_Activity:_ Show the lines below that contain the string "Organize".

_Study material:_
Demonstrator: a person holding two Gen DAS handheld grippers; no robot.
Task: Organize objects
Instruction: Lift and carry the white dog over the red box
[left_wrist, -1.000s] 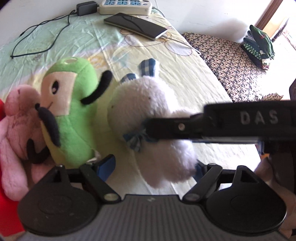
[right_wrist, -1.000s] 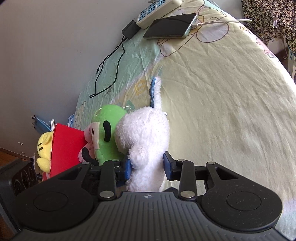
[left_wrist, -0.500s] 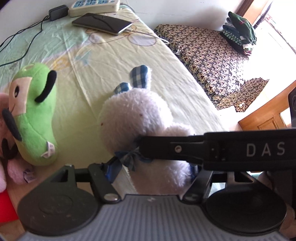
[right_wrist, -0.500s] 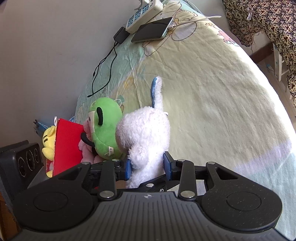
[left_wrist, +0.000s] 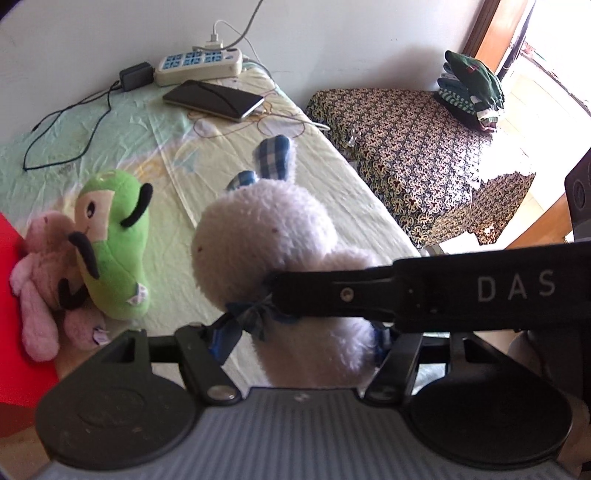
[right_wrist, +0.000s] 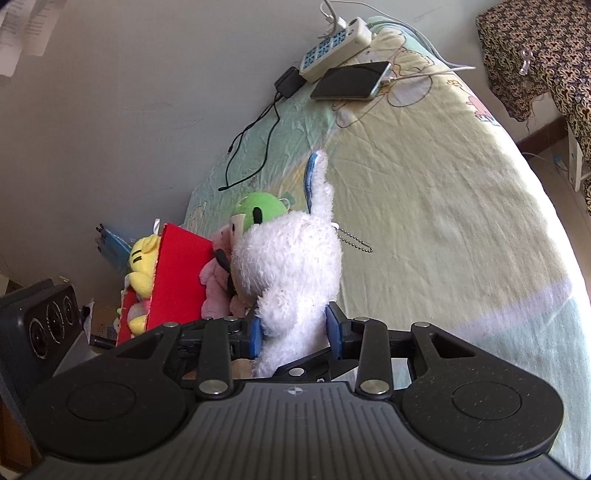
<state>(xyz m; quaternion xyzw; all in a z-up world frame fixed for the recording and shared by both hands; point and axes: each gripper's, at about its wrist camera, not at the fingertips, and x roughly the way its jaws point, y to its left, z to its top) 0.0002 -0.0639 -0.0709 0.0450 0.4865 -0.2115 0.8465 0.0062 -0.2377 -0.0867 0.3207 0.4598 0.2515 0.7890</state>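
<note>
A white plush rabbit (left_wrist: 266, 243) with blue checked ears and a blue bow is held above the bed. My left gripper (left_wrist: 301, 336) is shut on its lower body. My right gripper (right_wrist: 295, 330) is shut on the same rabbit (right_wrist: 291, 258); its black finger (left_wrist: 406, 291) crosses the left wrist view. A green plush (left_wrist: 110, 240) and a pink plush (left_wrist: 40, 280) lie on the sheet to the left, next to a red box (right_wrist: 177, 277) that holds a yellow plush (right_wrist: 142, 266).
A power strip (left_wrist: 199, 66), a black adapter (left_wrist: 135, 75) with its cable and a phone (left_wrist: 214, 99) lie at the head of the bed. A patterned cloth surface (left_wrist: 413, 147) with folded clothes (left_wrist: 472, 85) stands to the right. A black speaker (right_wrist: 40, 317) is at the left.
Both grippers have lifted the white rabbit higher and the view has tilted up. The green and pink plushes stay on the sheet.
</note>
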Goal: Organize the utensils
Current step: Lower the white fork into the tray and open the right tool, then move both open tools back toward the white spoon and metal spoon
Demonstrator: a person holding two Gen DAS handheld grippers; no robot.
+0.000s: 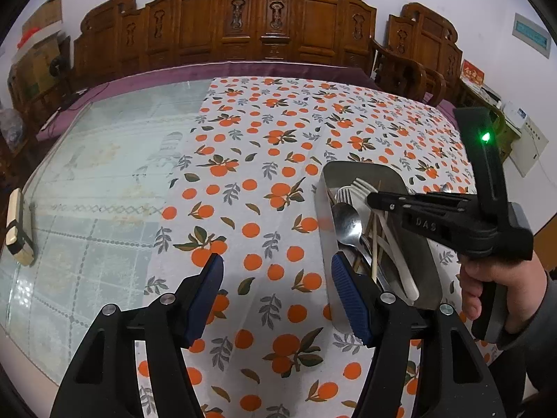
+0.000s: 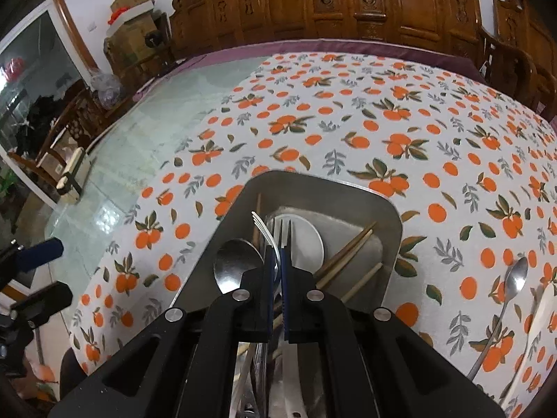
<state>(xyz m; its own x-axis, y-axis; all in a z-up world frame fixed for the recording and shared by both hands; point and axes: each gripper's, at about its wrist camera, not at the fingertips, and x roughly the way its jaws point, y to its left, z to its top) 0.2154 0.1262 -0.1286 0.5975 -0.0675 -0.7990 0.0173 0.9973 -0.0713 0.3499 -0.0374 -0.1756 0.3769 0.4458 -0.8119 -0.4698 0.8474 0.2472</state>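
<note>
A steel tray (image 1: 351,167) (image 2: 313,178) lies on the orange-print cloth. It holds a metal spoon (image 2: 233,264) (image 1: 344,221), a fork (image 2: 260,221), wooden chopsticks (image 2: 348,250) and a white spoon (image 1: 400,264). My right gripper (image 2: 277,254) (image 1: 371,198) hangs low over the tray, pointing down. It is shut on a second fork (image 2: 282,230), whose tines stick out past the tips. My left gripper (image 1: 278,292) stands open over bare cloth left of the tray, with nothing between its fingers. A long metal spoon (image 2: 511,289) lies on the cloth right of the tray.
A white utensil (image 2: 541,317) lies at the right edge beside the long spoon. A small wooden block (image 1: 17,230) (image 2: 73,174) rests on the glass tabletop at the left. Carved wooden chairs (image 1: 243,24) line the far side. A hand (image 1: 487,289) holds the right gripper.
</note>
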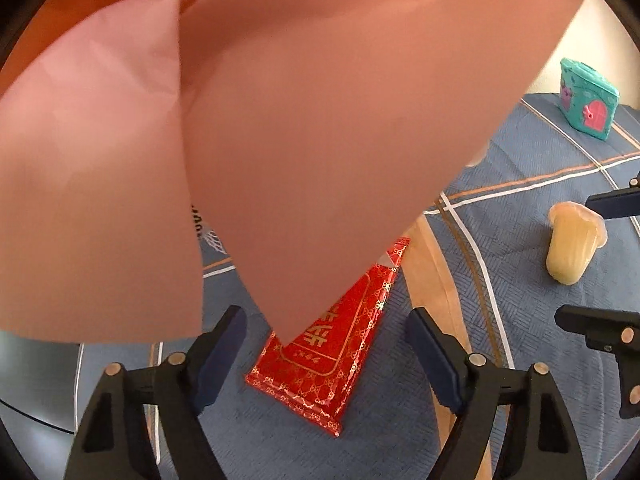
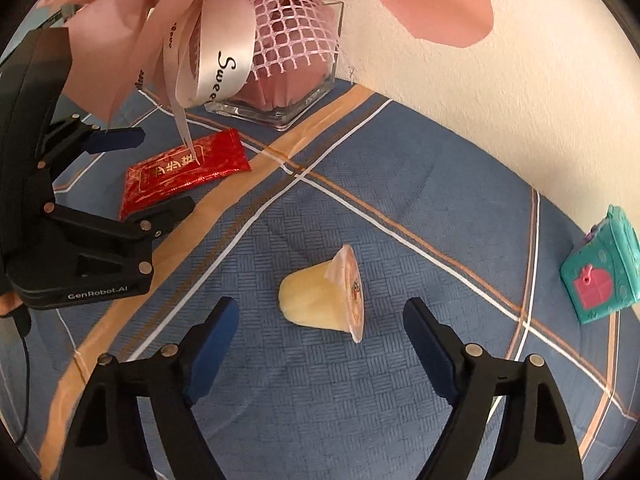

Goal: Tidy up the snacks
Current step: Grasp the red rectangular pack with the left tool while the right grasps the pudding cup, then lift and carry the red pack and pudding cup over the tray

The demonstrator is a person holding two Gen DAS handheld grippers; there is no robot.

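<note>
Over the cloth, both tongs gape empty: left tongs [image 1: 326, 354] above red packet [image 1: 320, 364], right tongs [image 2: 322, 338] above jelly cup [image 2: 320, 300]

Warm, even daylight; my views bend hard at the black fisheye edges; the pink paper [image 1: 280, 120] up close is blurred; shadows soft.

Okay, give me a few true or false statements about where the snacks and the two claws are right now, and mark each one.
1. The jelly cup lies on its side. True.
2. The right claw is clamped on the jelly cup. False: its jaws stand open, the cup lies beyond them.
3. The red packet lies flat on the blue tablecloth. True.
4. The left claw holds the red packet. False: it is open above it.
5. The teal toy case is by the wall. True.
</note>
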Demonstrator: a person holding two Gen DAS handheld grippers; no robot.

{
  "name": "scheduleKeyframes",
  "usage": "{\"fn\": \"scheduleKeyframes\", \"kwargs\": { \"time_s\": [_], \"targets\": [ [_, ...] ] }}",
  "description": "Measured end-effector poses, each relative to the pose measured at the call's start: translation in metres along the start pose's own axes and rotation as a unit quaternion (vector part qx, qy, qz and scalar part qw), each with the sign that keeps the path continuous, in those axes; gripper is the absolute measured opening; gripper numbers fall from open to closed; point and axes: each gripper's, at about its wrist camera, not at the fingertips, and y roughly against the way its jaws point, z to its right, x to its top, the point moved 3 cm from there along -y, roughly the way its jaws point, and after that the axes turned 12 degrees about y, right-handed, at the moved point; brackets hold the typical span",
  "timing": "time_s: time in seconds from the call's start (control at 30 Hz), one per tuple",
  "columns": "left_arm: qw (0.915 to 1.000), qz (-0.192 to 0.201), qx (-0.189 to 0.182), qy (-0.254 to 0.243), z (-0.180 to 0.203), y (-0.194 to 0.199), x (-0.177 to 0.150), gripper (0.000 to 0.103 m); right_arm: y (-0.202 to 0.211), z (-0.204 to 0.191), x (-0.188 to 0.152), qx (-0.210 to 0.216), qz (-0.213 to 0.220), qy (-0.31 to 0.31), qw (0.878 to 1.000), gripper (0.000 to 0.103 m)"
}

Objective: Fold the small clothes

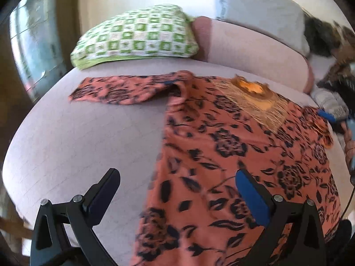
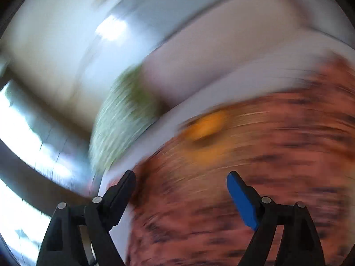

_Your solution:_
Task: Organize objects
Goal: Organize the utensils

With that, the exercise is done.